Content starts
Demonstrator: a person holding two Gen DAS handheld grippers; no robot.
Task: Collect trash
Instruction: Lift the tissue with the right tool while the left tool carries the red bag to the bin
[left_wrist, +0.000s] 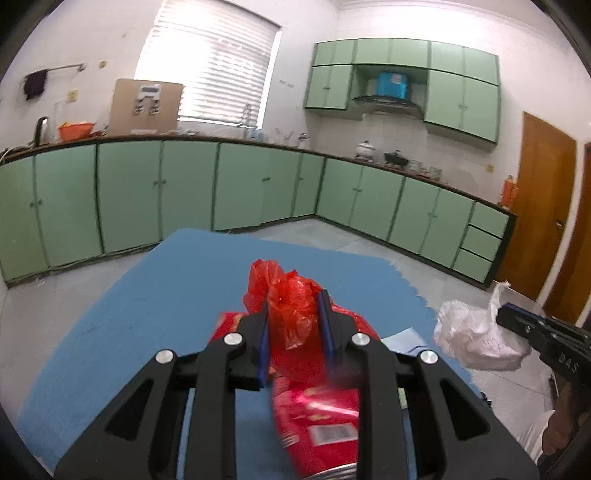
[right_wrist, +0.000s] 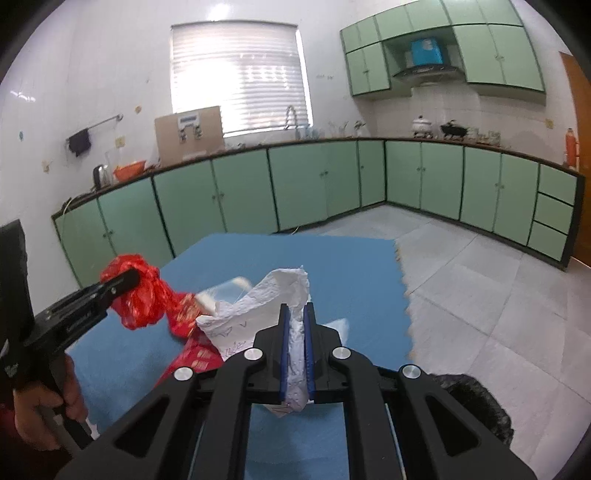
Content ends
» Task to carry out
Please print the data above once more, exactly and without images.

» Exercise answer
Demonstrator: a person holding two Gen DAS handheld grippers; no robot.
Task: Collect trash
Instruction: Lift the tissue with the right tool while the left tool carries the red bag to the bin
[left_wrist, +0.000s] 
[right_wrist, +0.000s] 

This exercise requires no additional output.